[ACTIVITY]: Look through the material below and copy exactly the lines from the line with "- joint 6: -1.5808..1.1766" to the line with "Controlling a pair", those two lines included.

[DATA]:
########################################
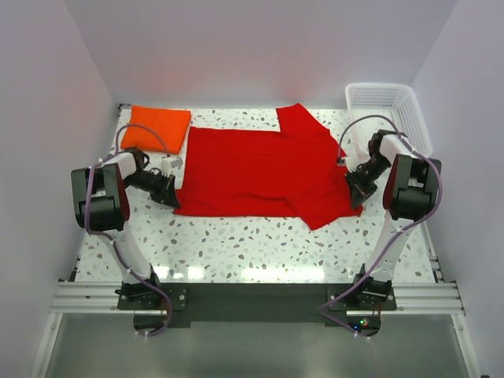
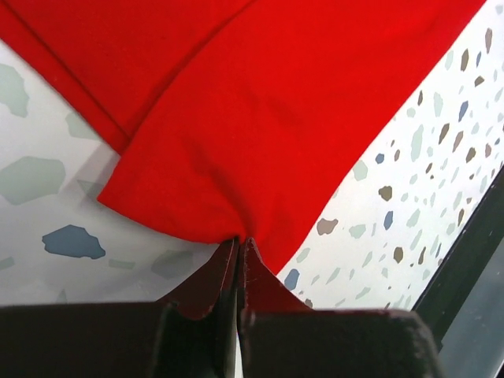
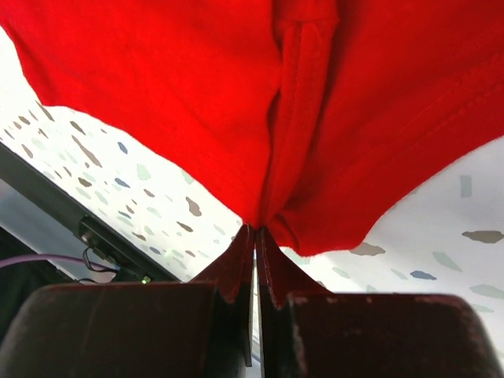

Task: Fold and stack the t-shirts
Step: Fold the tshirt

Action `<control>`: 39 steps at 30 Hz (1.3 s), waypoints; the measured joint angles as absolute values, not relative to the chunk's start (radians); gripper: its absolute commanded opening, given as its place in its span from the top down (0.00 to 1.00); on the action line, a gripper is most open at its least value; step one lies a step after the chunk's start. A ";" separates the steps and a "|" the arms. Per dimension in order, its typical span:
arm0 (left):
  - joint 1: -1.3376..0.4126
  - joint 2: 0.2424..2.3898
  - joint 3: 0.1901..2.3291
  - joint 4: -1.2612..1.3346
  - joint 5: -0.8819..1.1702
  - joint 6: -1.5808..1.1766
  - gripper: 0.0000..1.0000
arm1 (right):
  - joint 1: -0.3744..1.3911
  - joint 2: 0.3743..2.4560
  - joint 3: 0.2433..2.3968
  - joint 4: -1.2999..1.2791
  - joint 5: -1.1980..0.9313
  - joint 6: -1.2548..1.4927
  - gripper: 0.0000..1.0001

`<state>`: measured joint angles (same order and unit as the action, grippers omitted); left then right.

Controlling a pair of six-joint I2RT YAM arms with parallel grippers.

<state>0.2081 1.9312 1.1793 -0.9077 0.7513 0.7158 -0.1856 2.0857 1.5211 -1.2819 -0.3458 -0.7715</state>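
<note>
— Left gripper [image 1: 169,191], from the top camera: what do you make of it?
— Its jaws are pressed together on the red t-shirt [image 1: 252,169], at the cloth's 9 o'clock edge. The right gripper [image 1: 353,189] is closed too, pinching the same shirt at its 3 o'clock edge.
— And the shirt itself?
— It is spread across the middle of the table [image 1: 236,244], with what looks like a sleeve reaching toward 1 o'clock. The orange t-shirt [image 1: 157,126] lies folded at the table's 10 o'clock corner, just beside the red one. A white basket [image 1: 386,98] sits at 2 o'clock.
— Left wrist camera?
— The left gripper [image 2: 240,242] has its fingers meeting with no gap. A puckered edge of the red t-shirt [image 2: 276,118] is nipped at the tips. Cloth fans out toward 12 o'clock over the speckled table [image 2: 409,197].
— Right wrist camera?
— Much the same. The right gripper [image 3: 256,230] is clamped tight with a bunched fold of the red t-shirt [image 3: 197,94] caught at its tips. A hem runs up to 12 o'clock, and the table [image 3: 441,236] shows at 4 and 8 o'clock.
</note>
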 measured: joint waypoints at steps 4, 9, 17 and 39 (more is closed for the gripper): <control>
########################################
[EXPECTED OUTPUT]:
  - joint 6: -1.5808..1.1766
  - gripper: 0.0000..1.0000
arm1 (right):
  - joint 1: -0.3744..1.3911
  - joint 2: 0.3743..2.4560
  - joint 3: 0.2433..2.3968
  - joint 4: -1.2999..1.2791
  - joint 5: -1.1980..0.9313
  - joint 6: -1.2548..1.4927
  - gripper: 0.0000..1.0001

`<state>`: measured joint angles (same order and unit as the action, grippers omitted); left then right.

Controlling a pair of six-joint I2RT YAM arms with parallel grippers.

With that, the exercise is done.